Kam: mmmmm powdered sugar

me: mmm surgery!
someday kam, you are going to have your last doughnut and i am going to cut you open

Kam: ew

Thursday, March 27, 2008

Different Strokes for Different Folks

Morgan: WHY does everywhere i go smell like HOTDOGS

me: are you sURE you're not having a stroke?

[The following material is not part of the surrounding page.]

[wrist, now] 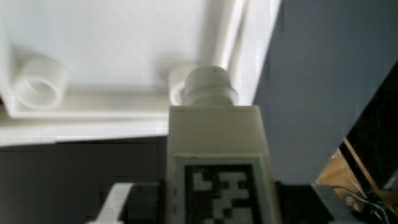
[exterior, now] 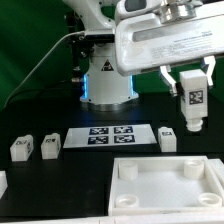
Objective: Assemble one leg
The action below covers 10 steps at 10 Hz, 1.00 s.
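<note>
My gripper [exterior: 190,88] is shut on a leg [exterior: 192,104], a small white block with a black-and-white tag, held in the air above the table at the exterior view's right. In the wrist view the gripper [wrist: 217,208] holds the leg [wrist: 217,135] upright, tag face toward the camera. Its threaded end points at a corner socket [wrist: 199,84] of the white panel [wrist: 125,40] below. A second socket [wrist: 36,80] lies further along the rim. The panel [exterior: 165,192] lies at the front right of the table.
The marker board [exterior: 112,136] lies mid-table. Two loose legs [exterior: 22,150] [exterior: 50,146] stand at the exterior view's left and one [exterior: 167,138] beside the board's right end. Another white part [exterior: 2,183] shows at the left edge. The arm's base [exterior: 108,85] stands behind.
</note>
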Motion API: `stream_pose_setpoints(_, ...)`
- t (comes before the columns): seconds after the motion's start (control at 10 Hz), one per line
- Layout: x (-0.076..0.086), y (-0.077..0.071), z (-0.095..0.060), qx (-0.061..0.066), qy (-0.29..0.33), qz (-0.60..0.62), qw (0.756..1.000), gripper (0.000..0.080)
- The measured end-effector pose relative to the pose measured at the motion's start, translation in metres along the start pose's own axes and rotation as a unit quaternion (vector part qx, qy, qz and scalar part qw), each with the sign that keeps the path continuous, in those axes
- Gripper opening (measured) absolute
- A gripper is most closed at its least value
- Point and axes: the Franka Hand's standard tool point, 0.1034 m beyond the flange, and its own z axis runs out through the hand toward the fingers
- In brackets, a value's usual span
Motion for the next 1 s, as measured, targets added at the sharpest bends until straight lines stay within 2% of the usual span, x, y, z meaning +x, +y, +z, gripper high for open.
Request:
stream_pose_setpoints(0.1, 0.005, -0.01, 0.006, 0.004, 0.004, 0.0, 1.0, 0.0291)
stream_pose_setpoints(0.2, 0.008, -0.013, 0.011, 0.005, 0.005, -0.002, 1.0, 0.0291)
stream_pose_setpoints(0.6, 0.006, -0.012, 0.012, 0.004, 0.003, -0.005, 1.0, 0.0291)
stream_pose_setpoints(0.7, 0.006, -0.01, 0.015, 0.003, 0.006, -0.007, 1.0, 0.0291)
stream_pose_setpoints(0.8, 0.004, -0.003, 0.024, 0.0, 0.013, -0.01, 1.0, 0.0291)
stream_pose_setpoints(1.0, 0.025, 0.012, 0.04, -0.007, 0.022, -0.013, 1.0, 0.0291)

Morgan: WHY am I SO THIRSTY today
haha
pretty sure
it'd be like a 18 hour stroke
highly unfortunate

But There's No Toto

2:31 PM me: man
my boss keeps calling me dorothy
she thinks its funny
seriously

Morgan: hahahahaha

me: no.

Morgan: that's pretty much the funniest name you could ever be called

me: its b/c i'm from kansas

Morgan: wow
that's horrible

2:55 PM Morgan: i'm singing the wicked witch theme to myself now

projecting

me: he sent me like 4 emails last night
this is not normal
i need normal
what happened to normalcy land?

Kam: ahhh he sounds weird now

me: i don't think he's actually weird
i'm projecting
if it goes horribly i'm w/in running distance of home
oh shit he's faster than me

Kam: but you are small and bouncy
you can run into areas he cannot

me: bouncy?
are you calling me fat?
oh crap i have a meeting


Kam: i mean like a bunny!

Paper Cuts are Bitchin'

My theory is that everyone in the working world, especially those recently blessed with the attainment of a BA and a job that requires them to sit in front of a computer all day entering data/emailing egotistical types who don't like to be on the CC: list (I'm TO: person, got it?) and basically doing all the dirty work for those recently blessed with an MA, MBA, JD, MD,PhD or what have you, pretty much spend most of their working hours on GChat with all the other under-thirties who are tearing their eyeballs out of their sockets with boredome, taking the stairs voluntarily in order to elevate their heartbeat and nursing about three million paper cuts. These are the chronicles of one such gchat friendship, formerly based on actual human contact, but unavoidably cast from the empirical world into the waves of internet-based society.